WHAT IS EXPECTED: Extract every line of the material that holds the string "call".

EXERCISE INPUT:
========

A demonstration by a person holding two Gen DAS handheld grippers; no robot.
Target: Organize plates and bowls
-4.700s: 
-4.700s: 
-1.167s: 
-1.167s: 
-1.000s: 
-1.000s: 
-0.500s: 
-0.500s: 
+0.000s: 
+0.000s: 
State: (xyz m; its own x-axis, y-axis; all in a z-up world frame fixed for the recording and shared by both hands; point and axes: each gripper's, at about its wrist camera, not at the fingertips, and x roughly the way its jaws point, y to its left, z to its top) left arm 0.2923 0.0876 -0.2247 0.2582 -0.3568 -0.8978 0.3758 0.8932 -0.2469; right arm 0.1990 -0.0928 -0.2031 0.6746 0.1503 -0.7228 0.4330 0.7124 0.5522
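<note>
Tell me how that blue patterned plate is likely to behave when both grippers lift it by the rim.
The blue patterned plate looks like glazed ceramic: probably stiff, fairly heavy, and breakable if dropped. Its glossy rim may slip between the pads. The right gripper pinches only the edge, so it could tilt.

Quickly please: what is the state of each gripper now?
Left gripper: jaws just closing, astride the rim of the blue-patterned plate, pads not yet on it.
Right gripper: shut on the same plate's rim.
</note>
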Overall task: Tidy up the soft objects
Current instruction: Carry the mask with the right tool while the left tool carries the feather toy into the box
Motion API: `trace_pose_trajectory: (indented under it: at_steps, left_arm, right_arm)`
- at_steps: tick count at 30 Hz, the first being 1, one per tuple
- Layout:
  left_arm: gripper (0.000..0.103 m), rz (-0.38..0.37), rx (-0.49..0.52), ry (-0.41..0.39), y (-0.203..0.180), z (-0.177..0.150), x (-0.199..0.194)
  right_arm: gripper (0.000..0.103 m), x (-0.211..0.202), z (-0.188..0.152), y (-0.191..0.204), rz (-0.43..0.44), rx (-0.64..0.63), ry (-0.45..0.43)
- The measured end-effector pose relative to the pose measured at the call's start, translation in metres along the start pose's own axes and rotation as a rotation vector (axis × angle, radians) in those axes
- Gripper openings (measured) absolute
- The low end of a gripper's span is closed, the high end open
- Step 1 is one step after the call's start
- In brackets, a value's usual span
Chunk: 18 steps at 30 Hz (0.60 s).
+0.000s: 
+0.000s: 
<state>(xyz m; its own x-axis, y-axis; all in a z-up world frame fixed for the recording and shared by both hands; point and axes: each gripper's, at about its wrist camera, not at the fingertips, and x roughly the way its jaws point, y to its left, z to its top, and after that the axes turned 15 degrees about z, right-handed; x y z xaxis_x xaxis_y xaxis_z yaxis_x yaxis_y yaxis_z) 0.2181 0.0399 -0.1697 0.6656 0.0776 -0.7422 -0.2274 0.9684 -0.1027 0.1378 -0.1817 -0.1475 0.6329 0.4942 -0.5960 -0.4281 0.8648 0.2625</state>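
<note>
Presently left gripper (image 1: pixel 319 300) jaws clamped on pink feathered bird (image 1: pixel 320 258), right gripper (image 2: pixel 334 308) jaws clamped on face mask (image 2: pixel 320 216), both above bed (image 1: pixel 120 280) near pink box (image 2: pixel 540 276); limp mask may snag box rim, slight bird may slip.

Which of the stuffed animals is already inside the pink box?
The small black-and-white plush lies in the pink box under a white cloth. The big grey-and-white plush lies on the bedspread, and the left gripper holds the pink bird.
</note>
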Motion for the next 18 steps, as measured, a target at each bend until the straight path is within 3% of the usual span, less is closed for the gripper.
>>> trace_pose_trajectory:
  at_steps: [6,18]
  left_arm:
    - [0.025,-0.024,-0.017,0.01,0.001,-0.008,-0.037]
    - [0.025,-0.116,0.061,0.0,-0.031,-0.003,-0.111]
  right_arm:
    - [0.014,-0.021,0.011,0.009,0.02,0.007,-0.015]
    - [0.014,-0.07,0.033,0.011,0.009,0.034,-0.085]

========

SOLVED EXERCISE:
- The measured end-effector pose relative to the pose measured at the call's start, translation in metres along the start pose's own axes and rotation as a rotation vector (axis × angle, radians) in those axes
- Step 1 is one step after the call's start

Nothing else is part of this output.